Aujorud'hui c'est la guerre.sadli part tout seul à la guerre. L'ennemi c'est sneack city ou peut etre autre chose, il ne sait pas trop. Il serre les poings, les dents, et tout ce qu'il y a à serrer, et il a bien peur qu'a force de serrer,c'est lui qui finisse étouffé. Il serrerait bien autre chose, des petites mains étrangères, un joli corps, des épaules douces, mais il n'y a rien a serrer à sneack city, à part les poings et les dents.
On est tous morts un soir de janvier, après avoir trop hurlé contre le monde entier.
Chanson pour sadli pour mieux vomir.
De l'autre coté du mur,c'est pire que la mort
les cafards se rassurent, en pleurant sur leur sort
les rats jouent au pocher pour s'empecher de penser
puis ils dévorent leurs freres pour oublier qu'ils sont nés
la bas de l'autre coté, il fait trop froid pour mourir
il ne reste qu'a patienter, sans meme esperer s'en sortir
on a beau scier les barreaux des chambres capitonnées
il fait toujours trop chaud pour rever de s'en aller.
Il n'y a rien a faire de l'autre coté du mur
il n'y aura bientôt plus qu'a se taire dans une éclaboussure
de l'autre coté du mur, tu sais on étouffe toujours
dans un silence plus épais que la lumière du jour
et on meurt chaque soir avant d'aller dormir,
sans jamais avoir l'espoir d'en revenir.
Derrière le mur écoeurant, on ne pense plus a respirer
on ne sait plus depuis longtemps,derrière quoi se cacher
on sait juste qu'on existe jamais autant que dans sa peur
et pourtant tout le monde hait cette angoisse qui serre le coeur.

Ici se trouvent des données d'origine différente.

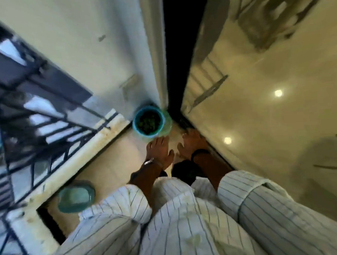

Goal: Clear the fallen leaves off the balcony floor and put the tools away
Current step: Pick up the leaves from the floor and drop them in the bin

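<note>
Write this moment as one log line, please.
left hand: open, empty | right hand: open, empty | both reach toward floor near teal pot | tools: none visible

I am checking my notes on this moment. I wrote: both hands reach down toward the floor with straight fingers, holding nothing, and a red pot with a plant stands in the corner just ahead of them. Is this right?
Not quite: the pot is teal, not red, as the head view shows. The rest stands: the left hand and right hand reach down toward the floor with straight fingers, holding nothing, and the pot with a plant stands in the corner just ahead of them.
</note>
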The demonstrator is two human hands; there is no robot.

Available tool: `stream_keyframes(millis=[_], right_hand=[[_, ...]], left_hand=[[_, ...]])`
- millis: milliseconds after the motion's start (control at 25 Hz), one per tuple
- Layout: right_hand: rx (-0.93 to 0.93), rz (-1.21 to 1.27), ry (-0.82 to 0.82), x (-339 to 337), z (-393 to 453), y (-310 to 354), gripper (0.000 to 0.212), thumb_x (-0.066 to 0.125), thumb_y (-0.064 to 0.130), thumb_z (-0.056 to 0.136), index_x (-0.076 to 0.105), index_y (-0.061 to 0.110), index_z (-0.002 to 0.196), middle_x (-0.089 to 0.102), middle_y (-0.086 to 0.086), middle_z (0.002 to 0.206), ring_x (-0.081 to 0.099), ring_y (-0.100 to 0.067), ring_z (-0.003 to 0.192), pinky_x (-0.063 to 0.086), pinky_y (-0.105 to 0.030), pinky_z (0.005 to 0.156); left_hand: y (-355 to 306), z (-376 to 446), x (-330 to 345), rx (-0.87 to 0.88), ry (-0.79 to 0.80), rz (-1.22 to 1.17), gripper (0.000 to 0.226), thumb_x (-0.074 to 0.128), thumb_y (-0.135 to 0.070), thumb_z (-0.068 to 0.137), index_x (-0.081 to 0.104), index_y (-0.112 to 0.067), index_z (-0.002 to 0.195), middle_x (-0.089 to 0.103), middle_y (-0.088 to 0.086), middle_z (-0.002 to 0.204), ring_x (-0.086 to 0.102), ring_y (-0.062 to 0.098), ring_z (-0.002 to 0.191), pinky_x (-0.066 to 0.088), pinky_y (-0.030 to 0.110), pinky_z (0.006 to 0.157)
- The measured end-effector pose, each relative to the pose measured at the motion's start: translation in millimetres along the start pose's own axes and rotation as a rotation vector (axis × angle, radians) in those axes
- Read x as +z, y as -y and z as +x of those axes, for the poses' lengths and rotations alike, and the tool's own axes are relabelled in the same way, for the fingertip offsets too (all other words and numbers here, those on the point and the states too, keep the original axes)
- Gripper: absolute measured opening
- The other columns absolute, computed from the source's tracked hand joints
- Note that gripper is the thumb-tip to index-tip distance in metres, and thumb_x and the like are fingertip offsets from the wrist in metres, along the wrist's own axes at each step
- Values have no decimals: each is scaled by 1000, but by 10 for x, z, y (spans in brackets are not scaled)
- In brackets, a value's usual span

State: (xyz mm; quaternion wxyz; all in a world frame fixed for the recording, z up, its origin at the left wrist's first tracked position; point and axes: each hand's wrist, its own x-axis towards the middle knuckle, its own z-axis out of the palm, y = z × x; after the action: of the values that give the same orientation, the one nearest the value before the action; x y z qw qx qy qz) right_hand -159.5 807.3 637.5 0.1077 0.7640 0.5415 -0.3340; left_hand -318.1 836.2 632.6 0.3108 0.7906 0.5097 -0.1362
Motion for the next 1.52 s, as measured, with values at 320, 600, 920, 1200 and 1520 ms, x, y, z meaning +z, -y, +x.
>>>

Il n'y a rien a faire de l'autre coté du mur
on aura bientôt tous l'air d'immondes éclaboussures
de l'autre coté du mur on ne sait plus rien du tout
la seule chose dont on est sur c'est qu'il va falloir creuser des trous
et que quand il n'y aura plus personne, l'air sera plus respirable
comme les heures qui résonnent , seront plus supportables
il n'y a deja plus assez de cachets, et plus assez à boire
pour endormir tous les desespérés qui voudraient bien ne plus voir
l'autre coté du mur et ses amours immondes
il ne leur reste qu'à compter sur l'espoir d'un autre monde.
Il n'y a rien de l'autre coté du mur,
on finira tous pas mourir dans une éclaboussure.